La victoire militaire russe à Bakhmout a commencé bien avant à Kherson

MDN Bakhmout
Le ministre de la Défense et le chef d'état-major de l'armée russes. D. R.

Une contribution d’Ali Akika – Bakhmout est militairement tombée, ne reste que l’officialisation de sa chute par Kiev, le temps de retirer ses troupes avec «la permission» du groupe Wagner qui veut éviter un bain de sang à des hommes/femmes des deux armées. Les trompettes de Jéricho des «experts» de la guerre des mensonges ont déjà aiguisé leurs plumes pour crier «victoire» (1). Laissons-les à leurs blablas et essayons de saisir les éléments constitutifs du champ de bataille et de la pensée stratégique qui ont mené à cette victoire des Russes et à la défaite Ukraine/OTAN. Disons tout de suite que le titre de l’article n’est pas une figure de style. Il est venu à mon esprit en puisant dans l’histoire militaire qui enseigne qu’une bataille gagnée dans un lieu produit à une armée des gains ailleurs et décalés dans le temps. Je prendrai deux exemples parmi les innombrables batailles du XXe siècle.

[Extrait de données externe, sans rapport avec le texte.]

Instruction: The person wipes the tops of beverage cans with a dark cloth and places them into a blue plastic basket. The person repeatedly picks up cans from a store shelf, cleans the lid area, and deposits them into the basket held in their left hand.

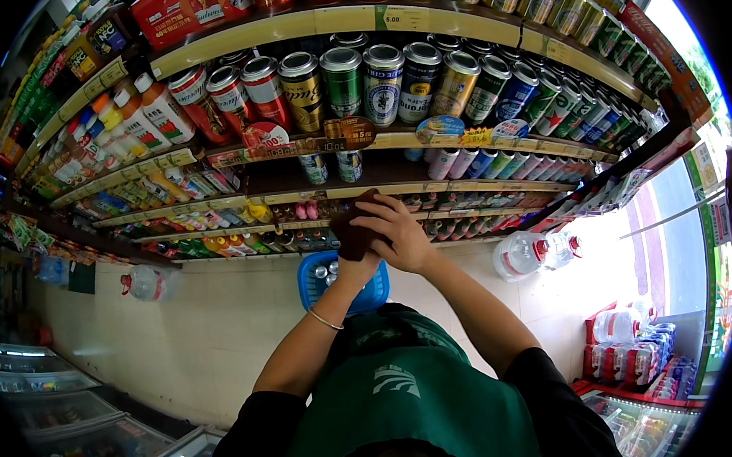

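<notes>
Both my hands meet in front of the lower shelves, at a dark brown cloth (351, 236). My left hand (361, 269) is below, closed on the cloth, which covers most of its fingers. From the right, my right hand (404, 240) presses bent fingers onto the same cloth. Whether anything is wrapped inside it is hidden. Below my hands, a blue plastic basket (306, 287) holds several cans (322, 271). Just above the cloth, two blue-and-white cans (349, 167) stand on a shelf with bare space around them.
Full rows of drink cans (385, 81) fill the upper shelf, with bottles (158, 111) to the left. Large water jugs stand on the floor at left (145, 283) and right (522, 255). Glass-topped freezers (94, 442) line the lower left; packed drinks (621, 362) are stacked at right.
</notes>
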Demonstrator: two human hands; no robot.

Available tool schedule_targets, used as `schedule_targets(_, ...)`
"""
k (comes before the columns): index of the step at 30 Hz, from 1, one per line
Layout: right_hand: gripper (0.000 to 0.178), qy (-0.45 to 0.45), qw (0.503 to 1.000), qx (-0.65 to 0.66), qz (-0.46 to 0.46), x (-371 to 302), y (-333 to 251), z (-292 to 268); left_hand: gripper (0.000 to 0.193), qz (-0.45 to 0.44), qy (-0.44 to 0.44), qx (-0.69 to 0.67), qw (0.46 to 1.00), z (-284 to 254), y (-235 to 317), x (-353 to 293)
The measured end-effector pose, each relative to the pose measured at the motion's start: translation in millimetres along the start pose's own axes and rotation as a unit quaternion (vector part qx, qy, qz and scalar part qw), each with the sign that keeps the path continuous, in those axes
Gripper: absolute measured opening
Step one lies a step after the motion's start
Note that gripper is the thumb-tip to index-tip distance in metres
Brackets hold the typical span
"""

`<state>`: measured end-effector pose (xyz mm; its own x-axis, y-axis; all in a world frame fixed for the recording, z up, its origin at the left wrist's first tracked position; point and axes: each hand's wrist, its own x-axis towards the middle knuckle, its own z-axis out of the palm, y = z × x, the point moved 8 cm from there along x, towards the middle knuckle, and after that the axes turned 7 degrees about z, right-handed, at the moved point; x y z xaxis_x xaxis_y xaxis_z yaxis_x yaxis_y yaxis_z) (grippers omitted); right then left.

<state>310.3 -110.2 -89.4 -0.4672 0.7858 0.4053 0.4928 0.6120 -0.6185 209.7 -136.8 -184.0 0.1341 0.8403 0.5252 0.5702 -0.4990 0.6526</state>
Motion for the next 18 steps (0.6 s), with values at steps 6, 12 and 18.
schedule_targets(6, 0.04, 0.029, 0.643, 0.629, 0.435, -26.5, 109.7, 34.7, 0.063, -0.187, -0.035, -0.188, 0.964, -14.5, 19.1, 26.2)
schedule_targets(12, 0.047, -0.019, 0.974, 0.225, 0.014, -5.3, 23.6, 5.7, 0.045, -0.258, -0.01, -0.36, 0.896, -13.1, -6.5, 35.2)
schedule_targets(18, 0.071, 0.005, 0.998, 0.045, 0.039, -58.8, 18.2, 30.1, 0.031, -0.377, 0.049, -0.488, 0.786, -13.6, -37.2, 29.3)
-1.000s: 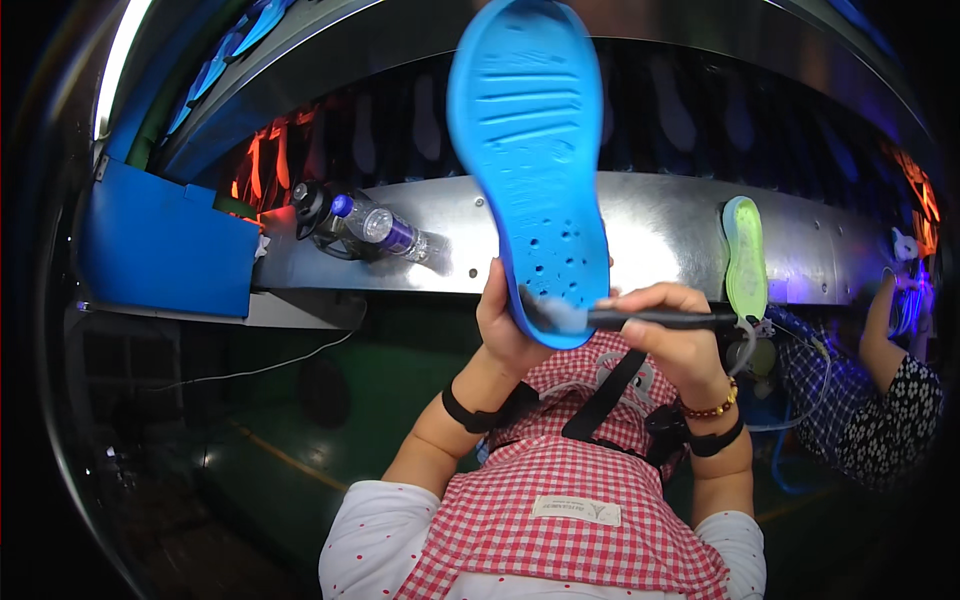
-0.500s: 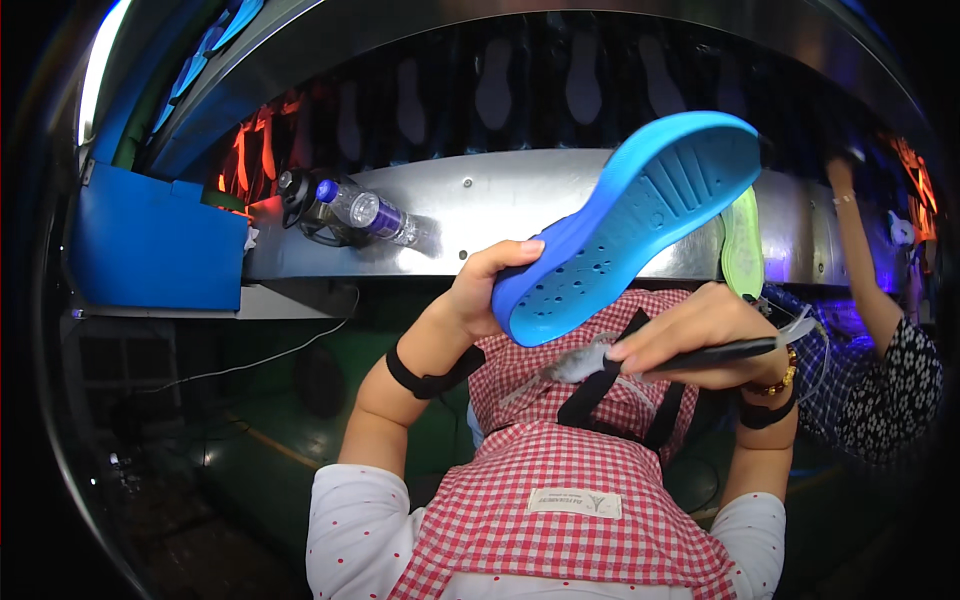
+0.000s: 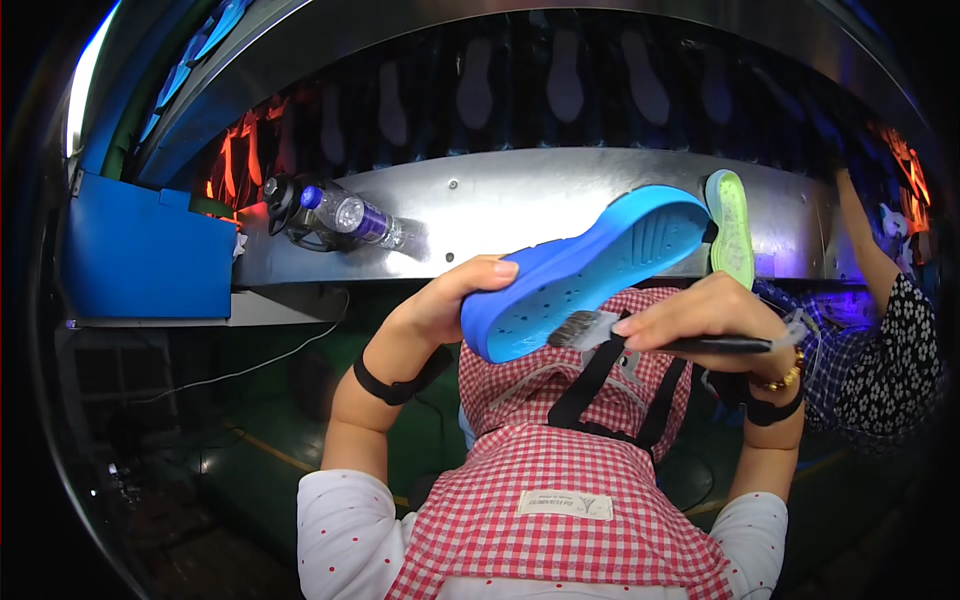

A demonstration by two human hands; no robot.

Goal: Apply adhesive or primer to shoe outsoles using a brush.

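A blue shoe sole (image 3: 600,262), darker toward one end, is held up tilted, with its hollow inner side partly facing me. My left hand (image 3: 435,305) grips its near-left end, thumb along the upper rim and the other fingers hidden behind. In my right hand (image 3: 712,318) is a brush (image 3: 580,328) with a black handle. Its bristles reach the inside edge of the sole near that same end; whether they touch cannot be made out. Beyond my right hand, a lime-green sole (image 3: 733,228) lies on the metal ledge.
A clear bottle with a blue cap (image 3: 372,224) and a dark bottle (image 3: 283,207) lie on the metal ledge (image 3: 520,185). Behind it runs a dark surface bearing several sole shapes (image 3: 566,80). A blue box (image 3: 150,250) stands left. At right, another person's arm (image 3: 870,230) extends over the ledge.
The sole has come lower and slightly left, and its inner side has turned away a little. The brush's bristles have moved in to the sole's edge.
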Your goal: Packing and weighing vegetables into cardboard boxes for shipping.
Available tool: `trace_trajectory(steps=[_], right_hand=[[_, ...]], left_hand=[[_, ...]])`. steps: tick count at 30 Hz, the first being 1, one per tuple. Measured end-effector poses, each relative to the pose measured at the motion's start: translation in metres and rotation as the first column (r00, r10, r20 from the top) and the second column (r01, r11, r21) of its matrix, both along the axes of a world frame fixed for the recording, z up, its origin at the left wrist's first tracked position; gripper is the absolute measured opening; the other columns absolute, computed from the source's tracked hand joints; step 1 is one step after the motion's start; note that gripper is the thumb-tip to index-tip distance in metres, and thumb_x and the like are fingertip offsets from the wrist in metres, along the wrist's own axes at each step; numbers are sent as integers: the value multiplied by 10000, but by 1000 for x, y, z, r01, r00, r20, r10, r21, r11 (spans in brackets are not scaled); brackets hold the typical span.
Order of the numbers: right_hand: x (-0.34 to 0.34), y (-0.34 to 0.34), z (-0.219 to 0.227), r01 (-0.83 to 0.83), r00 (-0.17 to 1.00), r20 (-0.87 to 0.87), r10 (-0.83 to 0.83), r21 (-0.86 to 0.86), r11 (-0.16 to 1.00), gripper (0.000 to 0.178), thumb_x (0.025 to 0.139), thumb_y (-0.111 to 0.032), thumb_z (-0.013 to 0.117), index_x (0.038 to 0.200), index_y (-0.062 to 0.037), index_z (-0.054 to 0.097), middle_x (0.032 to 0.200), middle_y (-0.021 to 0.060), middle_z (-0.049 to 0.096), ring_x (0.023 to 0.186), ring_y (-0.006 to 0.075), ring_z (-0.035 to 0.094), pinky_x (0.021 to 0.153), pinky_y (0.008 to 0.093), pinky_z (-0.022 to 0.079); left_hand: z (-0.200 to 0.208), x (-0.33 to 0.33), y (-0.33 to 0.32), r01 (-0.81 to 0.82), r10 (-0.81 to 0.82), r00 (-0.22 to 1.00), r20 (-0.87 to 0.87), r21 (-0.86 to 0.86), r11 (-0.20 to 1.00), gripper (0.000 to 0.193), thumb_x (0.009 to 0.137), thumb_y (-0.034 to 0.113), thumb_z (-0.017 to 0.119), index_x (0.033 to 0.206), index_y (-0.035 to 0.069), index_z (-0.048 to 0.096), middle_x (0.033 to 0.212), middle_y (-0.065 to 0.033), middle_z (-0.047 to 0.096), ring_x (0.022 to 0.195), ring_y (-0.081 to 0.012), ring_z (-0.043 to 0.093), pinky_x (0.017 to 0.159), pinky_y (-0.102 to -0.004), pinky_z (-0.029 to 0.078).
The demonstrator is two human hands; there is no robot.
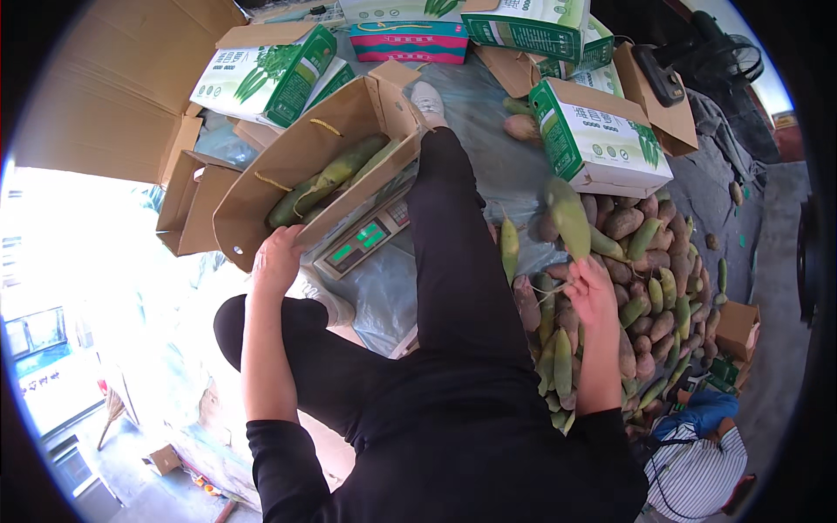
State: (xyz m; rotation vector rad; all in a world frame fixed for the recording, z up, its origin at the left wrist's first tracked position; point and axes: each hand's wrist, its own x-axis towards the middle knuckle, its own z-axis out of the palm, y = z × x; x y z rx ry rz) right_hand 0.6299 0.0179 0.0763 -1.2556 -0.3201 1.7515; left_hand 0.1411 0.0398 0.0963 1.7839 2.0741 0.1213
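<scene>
My left hand (277,261) is closed on the near rim of a tall open cardboard box (240,209). Inside that box lie several long green radishes (336,170), and yellow rope handles show along its wall. Under the box sits a digital scale (366,235) with lit green displays. Out to the right, my right hand (591,295) has its fingers pinched on the lower end of a green radish (568,218). That radish is held upright and slightly blurred, above a large pile of radishes (649,261), some green and some brownish-red.
Green-and-white printed cartons (602,144) stand around the far side, with a pink-and-blue carton (408,42) among them. A black fan (724,57) is at the far right. Plastic sheeting (488,113) covers the floor. Another person in a striped shirt (697,471) is at the lower right.
</scene>
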Motion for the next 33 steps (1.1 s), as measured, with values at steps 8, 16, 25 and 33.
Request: trace_trajectory(steps=[8,16,25,33], right_hand=[[-85,93,79,-536,839,47,542,242,809,315,851,-134,582,1141,-36,505,694,-65,390,518,0,331,484,178,336],[-198,167,81,-823,515,139,846,355,443,169,848,-190,616,880,-31,568,711,-13,495,565,50,429,491,217,365],[-236,213,35,-869,457,822,341,330,370,356,820,-172,581,1108,37,571,860,115,649,659,167,649,634,320,498],[-80,152,-20,-512,766,561,314,236,826,315,865,-170,561,1154,-44,572,975,64,651,718,105,584,609,229,462]], left_hand=[[1,-6,-1,65,-68,997,37,66,996,349,766,72,571,1114,64,583,999,-177,582,962,-365,549,821,-426,440],[-3,-12,-1,163,-162,987,-17,104,981,341,749,24,593,1090,1,585,993,-222,593,937,-389,568,807,-435,454],[-2,0,9,161,-162,986,41,28,987,289,754,16,579,1041,-6,598,933,-227,594,880,-392,575,766,-433,449],[3,-6,0,154,-154,987,38,4,988,286,764,36,573,1046,-8,594,913,-219,592,877,-390,574,760,-421,446]])
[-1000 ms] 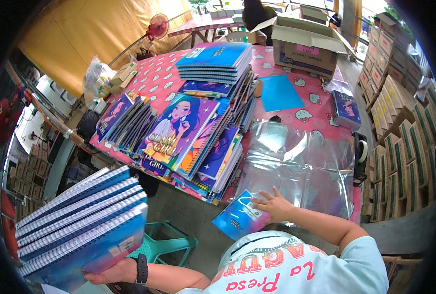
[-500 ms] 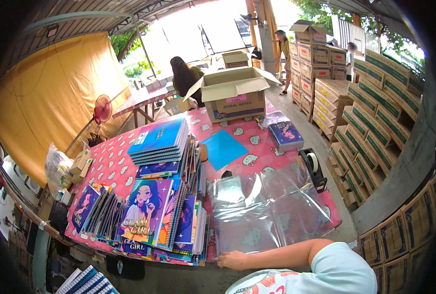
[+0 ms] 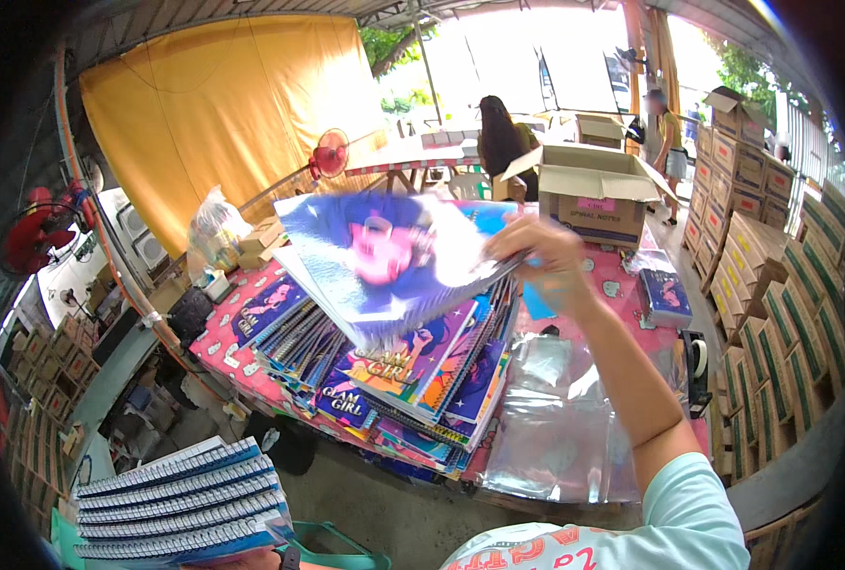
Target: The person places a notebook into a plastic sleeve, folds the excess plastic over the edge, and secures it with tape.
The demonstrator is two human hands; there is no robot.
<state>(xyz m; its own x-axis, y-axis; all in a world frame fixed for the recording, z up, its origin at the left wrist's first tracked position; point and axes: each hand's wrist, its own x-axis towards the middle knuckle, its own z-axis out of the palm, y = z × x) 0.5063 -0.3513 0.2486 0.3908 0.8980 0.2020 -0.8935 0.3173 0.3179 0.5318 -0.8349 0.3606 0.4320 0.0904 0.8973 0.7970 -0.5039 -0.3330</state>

La bataille de Stalingrad (1942-43) est à l’origine de la défaite totale de l’Allemagne nazie en 1945. Il en est de même de la défaite de Napoléon sur le fleuve russe la Bérézina, nom devenu synonyme de cuisante défaite. Ainsi, le drapeau de l’Union soviétique planté à Berlin sur la chancellerie de Hitler a été tissé à Stalingrad. De même, la défaite de Napoléon sur le fleuve Bérézina a débuté à Moscou dans l’immense palais vide où Napoléon fut envahi d’une profonde solitude quand il s’est aperçu qu’il dialoguait avec les murs du palais, lui qui espérait voir apparaître le Tsar de toute la Russie signer sa défaite…

Voyons les caractéristiques de la localisation de Bakhmout pour comprendre la fureur et l’âpreté des combats depuis 8 mois. C’est une ville dans une région russophone, industrielle, située dans un nœud de communication non loin de la plus grande ville de la province, Kramatorsk où siège le commandement militaire de ladite province. Pour toutes ces raisons, elle est une ville stratégique aussi bien sur le plan militaire que politique. C’est pourquoi le président Ukrainien voulait la garder coûte que coûte. Les zélateurs propagandiste du «chef de guerre» Zelensky l’ont soutenu bec et ongles. Mais une fois les Américains qui financent la guerre ont vu que la défaite est à la porte des Ukrainiens, le statut de Bakhmout devint uniquement symbolique. Il fallait donc que tout le monde se mette au garde-à-vous devant l’Oncle Sam. Pour les Russes, Bakhmout, ville russophone, est aussi une ville stratégique puisque sa conquête ouvre la voie au reste de la province encore aux mains des Ukrainiens…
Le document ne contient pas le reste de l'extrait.